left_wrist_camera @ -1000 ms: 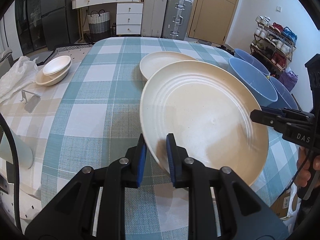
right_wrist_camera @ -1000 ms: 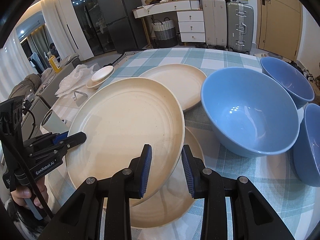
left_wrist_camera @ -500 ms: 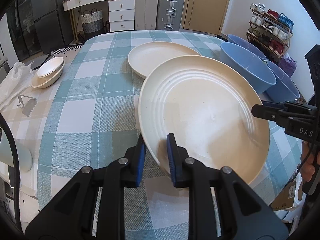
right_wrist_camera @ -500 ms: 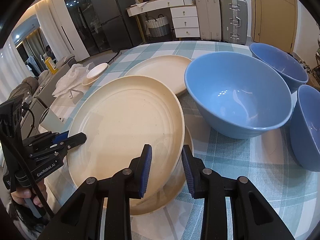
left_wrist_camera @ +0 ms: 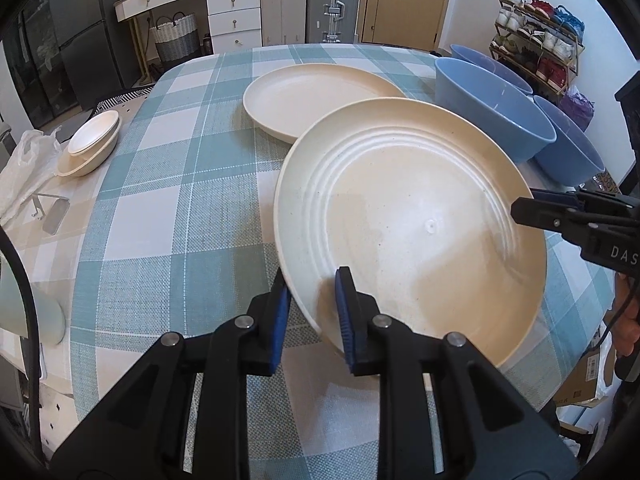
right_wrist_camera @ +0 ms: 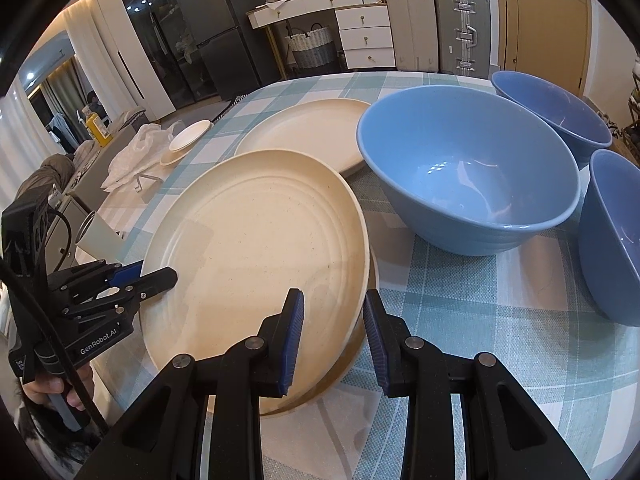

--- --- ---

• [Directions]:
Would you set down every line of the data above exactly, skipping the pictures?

• [Answer space]:
left_wrist_camera @ -1000 ms: 
right_wrist_camera @ -1000 ms: 
left_wrist_camera @ -500 ms: 
right_wrist_camera @ -500 ms: 
left_wrist_camera @ +0 ms: 
right_wrist_camera @ +0 ms: 

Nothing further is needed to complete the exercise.